Saturday, February 23
PS3 Poster Session 3 & Continental Breakfast Sat, Feb 23, 7:30 AM - 9:00 AM
Napoleon Ballroom

Two Matrix Factorization Widgets for Orange Data Mining (302565)

Chris Beecher, NextGen Metabolomics, Inc 
Fajwel Fogel, Ecole Polytechnique Paris 
Paul Fogel, National Institute of Statistical Sciences 
Douglas A. Marsteller, PepsiCo 
*S. Stanley Young, NISS 

Keywords: non-negative matrix factorization, robust singular value decomposition, data mining, Python, data processing, two-way tables, unsupervised analysis

Orange is open source, data mining software based on Python and C++ programming. A useful component of Orange allows for a drag and drop interface to visualize building the data processing flow and analysis pipeline, or visual programming. On the canvas of this modular program, analysis or processing objects called “widgets” are dropped and connected to create a simple yet powerful data processing flow.
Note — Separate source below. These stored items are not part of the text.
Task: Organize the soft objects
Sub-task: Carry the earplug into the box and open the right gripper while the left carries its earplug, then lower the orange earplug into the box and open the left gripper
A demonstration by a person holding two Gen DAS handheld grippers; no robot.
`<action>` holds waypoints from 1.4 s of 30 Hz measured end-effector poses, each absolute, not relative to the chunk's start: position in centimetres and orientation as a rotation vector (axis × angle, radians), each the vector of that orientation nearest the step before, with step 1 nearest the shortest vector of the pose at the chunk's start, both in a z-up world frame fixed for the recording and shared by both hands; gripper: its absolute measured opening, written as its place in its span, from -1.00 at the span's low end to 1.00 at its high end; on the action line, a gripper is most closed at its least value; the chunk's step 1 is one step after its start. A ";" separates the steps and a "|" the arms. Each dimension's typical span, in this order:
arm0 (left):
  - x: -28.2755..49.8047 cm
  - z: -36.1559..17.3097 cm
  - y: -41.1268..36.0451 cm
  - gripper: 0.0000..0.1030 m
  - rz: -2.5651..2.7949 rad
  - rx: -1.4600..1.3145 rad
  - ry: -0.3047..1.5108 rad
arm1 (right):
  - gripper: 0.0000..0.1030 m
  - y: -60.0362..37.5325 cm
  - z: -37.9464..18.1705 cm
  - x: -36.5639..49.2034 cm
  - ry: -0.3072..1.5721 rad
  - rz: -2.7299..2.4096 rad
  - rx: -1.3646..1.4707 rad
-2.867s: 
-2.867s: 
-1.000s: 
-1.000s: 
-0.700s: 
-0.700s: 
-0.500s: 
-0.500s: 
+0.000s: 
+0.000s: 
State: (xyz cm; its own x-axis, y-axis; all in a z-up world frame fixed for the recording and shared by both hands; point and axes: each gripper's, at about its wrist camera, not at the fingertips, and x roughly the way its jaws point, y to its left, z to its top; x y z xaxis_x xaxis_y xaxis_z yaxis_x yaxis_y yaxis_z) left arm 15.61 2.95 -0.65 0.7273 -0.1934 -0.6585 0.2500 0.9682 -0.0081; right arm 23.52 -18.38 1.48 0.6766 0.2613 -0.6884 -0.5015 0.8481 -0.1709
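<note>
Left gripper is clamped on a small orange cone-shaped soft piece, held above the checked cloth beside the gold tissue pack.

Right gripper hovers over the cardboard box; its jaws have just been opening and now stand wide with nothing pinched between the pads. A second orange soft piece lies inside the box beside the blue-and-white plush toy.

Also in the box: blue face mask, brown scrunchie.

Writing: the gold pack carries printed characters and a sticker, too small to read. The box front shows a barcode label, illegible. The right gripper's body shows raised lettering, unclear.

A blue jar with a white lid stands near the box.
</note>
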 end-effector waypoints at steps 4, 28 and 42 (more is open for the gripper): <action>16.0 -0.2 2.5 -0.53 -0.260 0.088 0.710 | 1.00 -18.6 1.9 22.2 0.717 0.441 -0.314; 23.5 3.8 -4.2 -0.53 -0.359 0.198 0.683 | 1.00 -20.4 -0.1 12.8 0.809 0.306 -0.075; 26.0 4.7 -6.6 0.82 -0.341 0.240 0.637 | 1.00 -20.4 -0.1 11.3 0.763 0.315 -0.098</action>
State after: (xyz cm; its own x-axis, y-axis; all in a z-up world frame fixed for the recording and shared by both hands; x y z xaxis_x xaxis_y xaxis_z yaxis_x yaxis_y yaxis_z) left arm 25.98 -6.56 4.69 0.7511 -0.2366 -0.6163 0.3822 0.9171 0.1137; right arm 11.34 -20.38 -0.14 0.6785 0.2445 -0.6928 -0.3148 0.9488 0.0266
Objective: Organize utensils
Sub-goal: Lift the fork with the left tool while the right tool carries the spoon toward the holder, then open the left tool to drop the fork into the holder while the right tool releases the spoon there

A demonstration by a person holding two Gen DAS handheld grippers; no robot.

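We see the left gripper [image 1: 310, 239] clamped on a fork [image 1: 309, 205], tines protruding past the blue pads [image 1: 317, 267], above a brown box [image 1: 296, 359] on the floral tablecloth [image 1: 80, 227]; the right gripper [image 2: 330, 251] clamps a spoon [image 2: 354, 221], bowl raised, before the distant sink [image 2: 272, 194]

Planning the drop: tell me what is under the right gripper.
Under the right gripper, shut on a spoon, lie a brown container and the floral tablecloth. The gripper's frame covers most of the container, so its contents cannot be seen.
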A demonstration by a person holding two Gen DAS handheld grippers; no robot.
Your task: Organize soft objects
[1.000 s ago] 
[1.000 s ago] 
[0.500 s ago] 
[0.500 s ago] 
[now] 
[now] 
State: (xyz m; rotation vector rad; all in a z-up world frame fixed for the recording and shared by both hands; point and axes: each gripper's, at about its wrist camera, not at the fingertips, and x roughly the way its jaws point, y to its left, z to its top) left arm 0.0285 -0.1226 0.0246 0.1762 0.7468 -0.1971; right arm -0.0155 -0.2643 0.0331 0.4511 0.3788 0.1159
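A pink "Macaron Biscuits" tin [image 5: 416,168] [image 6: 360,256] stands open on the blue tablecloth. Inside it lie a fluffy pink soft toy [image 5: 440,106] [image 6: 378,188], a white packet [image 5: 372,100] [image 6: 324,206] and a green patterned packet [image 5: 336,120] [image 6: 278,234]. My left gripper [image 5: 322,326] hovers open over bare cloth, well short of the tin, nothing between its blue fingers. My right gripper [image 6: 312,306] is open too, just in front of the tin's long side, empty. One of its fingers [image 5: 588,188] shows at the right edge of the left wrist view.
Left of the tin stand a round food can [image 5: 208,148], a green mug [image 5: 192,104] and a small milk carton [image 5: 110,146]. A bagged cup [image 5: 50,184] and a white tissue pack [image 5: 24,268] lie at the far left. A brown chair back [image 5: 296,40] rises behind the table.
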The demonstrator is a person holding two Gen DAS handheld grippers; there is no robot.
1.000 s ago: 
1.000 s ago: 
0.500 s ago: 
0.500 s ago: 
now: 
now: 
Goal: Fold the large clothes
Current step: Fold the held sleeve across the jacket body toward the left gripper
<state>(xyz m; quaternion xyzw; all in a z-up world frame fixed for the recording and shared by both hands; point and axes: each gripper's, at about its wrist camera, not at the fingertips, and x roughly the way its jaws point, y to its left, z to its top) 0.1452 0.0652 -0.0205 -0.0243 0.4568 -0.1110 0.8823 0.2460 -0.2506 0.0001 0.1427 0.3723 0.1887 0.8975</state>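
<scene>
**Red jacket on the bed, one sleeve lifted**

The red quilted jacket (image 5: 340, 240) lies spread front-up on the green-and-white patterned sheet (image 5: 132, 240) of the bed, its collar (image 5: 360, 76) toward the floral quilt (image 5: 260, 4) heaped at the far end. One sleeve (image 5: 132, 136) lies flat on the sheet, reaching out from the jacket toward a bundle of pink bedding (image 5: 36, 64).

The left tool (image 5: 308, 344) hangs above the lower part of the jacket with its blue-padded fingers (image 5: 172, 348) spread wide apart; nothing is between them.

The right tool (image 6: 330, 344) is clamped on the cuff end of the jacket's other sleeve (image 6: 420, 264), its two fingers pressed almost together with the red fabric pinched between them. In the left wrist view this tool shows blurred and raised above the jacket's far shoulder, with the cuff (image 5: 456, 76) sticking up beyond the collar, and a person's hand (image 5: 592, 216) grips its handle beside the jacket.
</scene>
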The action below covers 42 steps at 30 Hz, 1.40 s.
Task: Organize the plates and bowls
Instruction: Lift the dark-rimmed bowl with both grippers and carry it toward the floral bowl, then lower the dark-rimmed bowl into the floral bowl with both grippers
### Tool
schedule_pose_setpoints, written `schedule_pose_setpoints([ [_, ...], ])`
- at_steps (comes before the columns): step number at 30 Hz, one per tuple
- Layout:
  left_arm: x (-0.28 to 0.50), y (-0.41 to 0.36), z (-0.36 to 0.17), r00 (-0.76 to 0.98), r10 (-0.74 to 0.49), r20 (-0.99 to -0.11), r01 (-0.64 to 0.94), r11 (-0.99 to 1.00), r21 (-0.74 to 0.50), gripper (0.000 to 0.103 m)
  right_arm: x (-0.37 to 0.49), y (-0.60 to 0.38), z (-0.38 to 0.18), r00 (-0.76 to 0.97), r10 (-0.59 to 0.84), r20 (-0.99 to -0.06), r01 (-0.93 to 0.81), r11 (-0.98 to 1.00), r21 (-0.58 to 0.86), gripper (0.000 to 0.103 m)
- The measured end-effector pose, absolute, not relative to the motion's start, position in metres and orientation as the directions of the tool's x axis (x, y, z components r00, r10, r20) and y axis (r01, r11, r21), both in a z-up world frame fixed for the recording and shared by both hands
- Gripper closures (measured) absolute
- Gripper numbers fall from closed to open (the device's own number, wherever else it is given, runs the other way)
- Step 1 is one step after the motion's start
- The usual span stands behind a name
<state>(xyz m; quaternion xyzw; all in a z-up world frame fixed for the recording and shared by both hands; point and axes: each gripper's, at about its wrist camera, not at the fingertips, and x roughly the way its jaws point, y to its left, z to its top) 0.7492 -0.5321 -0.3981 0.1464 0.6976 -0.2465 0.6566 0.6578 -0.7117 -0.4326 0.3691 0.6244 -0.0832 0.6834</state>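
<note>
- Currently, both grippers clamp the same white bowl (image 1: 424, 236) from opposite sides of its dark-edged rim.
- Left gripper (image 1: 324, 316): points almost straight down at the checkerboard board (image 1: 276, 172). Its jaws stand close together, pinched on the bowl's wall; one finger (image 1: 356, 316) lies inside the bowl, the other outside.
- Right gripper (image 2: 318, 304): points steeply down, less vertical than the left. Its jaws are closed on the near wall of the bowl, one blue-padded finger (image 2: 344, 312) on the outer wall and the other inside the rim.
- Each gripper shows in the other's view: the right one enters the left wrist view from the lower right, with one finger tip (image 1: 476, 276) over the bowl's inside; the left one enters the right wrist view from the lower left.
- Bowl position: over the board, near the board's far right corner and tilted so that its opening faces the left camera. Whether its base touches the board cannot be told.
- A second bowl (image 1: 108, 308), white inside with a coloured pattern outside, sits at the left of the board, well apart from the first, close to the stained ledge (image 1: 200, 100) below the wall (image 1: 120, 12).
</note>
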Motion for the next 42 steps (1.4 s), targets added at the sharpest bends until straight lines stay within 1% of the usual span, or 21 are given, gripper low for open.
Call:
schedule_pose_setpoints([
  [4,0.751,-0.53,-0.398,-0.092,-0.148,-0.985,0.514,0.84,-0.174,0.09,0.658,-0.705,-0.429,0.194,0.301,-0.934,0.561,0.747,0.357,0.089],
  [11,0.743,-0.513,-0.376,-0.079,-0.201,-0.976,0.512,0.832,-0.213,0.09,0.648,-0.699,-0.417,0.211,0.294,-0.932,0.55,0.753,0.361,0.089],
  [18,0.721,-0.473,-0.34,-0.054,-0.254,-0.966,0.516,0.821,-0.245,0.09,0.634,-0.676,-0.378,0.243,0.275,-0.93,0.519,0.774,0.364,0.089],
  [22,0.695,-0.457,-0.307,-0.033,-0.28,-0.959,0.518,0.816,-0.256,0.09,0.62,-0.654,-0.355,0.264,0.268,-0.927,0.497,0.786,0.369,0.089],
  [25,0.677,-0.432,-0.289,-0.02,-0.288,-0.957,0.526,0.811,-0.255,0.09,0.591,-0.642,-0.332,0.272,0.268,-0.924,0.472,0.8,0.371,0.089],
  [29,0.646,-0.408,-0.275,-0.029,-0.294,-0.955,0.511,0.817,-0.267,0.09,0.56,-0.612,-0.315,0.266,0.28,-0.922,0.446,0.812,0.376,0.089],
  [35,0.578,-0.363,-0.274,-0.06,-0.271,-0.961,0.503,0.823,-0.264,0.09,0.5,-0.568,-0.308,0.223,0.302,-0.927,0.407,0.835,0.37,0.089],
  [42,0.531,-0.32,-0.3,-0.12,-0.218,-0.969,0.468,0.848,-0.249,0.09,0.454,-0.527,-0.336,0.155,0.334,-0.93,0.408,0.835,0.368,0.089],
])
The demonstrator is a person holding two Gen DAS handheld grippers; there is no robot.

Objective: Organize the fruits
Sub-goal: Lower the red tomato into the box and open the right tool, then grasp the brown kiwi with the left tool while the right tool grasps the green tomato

In this project we added two matrix factorization methods to Orange; non-negative matrix factorization (NMF), and robust singular value decomposition, (rSVD). There is considerable evidence that matrix factorization methods are useful for understanding two-way tables, but they would be more useful if integrated into a software package that is readily and freely available. To support these matrix factorization widgets, pre- and post- data processing widgets were added to our module. The pre-processing widgets are designed to deal with normalizations, missing data, etc. The post-processing widgets are designed to view and assess the results of the matrix factorization. Both synthetic and real publically available datasets are analyzed to relate to analysis with the R NMF package and to visualize how to set up a workflow. Ultimately, the results allow the data analyst to better understand the information in a two-way data table while minimizing the programming required.